Il positivo esito dell’idea promossa da due giovani architetti italiani si deve anche a tre importante collaborazioni, sorte nel lungo iter che ha condotto fino alla realizzazione. Arup Community Engagement, sezione specialistica non-profit della nota società di ingegneria internazionale, ha contribuito alla prima fase di realizzazione del progetto ed è interessata alla sua evoluzione; l’Università Bocconi, attraverso il centro di ricerca LEAP ‐ Laboratory for Effective Anti‐poverty Policies, si sta occupando del monitoraggio della quotidianità della tenda.

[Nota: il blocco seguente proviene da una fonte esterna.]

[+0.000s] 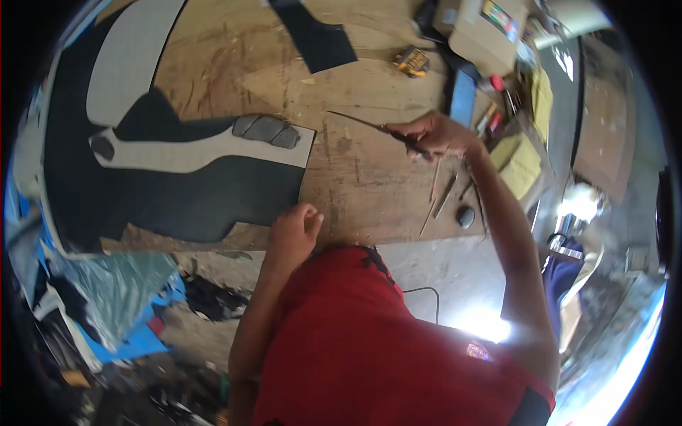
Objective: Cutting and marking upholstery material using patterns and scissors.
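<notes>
My right hand (442, 136) is raised over the right part of the wooden table and closed on the handles of dark scissors (362, 122). Their long thin blades point left, toward a large black sheet (170, 202). At that sheet's lower right corner is my left hand (295, 228), its fingers curled in and nothing visible in them. Across the black sheet runs a long whitish template (181, 155). A ridged grey weight (266, 132) rests on the template's right end, and a small dark stone-like piece (103, 148) lies at its left end.
A larger whitish panel (131, 60) lies at the upper left. Further back are a black offcut (320, 46) and a yellow-black tape measure (412, 62). Thin tools (446, 195), a round dark stone (465, 216), a blue box (463, 96) and a cardboard box (486, 35) occupy the right side.
</notes>
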A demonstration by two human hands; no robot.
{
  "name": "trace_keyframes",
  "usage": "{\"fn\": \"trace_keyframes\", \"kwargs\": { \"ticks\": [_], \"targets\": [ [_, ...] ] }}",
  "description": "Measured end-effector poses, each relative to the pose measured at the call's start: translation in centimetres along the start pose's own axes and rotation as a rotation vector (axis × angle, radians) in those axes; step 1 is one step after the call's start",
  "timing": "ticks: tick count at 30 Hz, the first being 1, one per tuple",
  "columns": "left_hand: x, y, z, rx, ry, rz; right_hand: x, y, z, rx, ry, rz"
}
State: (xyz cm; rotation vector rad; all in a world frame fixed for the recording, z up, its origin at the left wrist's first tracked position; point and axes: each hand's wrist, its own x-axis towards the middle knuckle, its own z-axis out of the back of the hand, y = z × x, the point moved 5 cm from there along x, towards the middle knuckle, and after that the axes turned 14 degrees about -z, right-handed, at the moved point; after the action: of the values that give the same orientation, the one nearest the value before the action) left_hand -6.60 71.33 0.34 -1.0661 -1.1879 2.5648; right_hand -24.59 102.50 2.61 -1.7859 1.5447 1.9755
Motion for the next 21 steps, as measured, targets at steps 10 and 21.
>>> {"fn": "trace_keyframes", "kwargs": {
  "ticks": [10,21],
  "targets": [
    [8.8,-2.1,-4.3,-1.846,-0.690,0.168,16.2,15.2,7.3,-0.663,0.461,-0.428],
    [15.0,-3.3,-4.3,-2.183,-1.182,0.164,23.5,15.8,2.8,-0.867,0.714,-0.598]
  ]
}}
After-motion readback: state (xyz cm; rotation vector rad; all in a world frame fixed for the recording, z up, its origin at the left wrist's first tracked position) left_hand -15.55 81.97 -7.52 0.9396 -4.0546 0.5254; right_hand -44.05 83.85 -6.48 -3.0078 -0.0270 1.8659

Tre ricercatrici, in fasi successive, si recheranno al campo per raccogliere opinioni a riguardo, sollecitando direttamente i rifugiati. OIM ‐ Organizzazione Internazionale per le Migrazioni, agenzia collegata alle Nazioni Unite, si è ufficialmente impegnata a coadiuvare il team nella fase di realizzazione.
“Una struttura dedicata all’interazione sociale con l’intera comunità ‐ che sia mobile, articolata e integrata con il campo o con la tendopoli ‐ può essere di aiuto nell’affrontare e nel limitare il trauma migratorio“, ha affermato lo psichiatra e psicoterapeuta Giuliano Limonta, direttore del Dipartimento di salute mentale Asl di Piacenza.
E chissà che nel prossimo futuro Maidan Tent non possa essere riproposta anche in altri contesti.